The answer must consist of every line in the data that contains "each".
[Opening MATERIAL PROVIDED section]
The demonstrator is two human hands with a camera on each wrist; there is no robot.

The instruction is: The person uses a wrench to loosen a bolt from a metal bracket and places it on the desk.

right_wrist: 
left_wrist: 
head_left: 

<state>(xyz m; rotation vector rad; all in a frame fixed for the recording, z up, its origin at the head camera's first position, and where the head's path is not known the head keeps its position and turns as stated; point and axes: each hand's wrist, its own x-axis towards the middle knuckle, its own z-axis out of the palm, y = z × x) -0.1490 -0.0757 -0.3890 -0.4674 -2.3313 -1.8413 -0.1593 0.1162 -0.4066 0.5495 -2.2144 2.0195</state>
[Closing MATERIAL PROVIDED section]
## RESPONSE TO THIS TASK
The demonstrator is two human hands with a camera on each wrist; there is no robot.
<state>(xyz m; rotation vector rad; all in a frame fixed for the recording, z up, its origin at the head camera's first position, and where the head's path is not known the head keeps its position and turns as stated; point and axes: each hand's wrist, its own x-axis towards the middle knuckle, its own z-axis out of the palm, y = z × x) -0.1490 -0.0757 -0.3890 -0.4674 -2.3313 -1.8413 -0.1593 0.1162 -0.4066 0.5495 -2.2144 2.0195</state>

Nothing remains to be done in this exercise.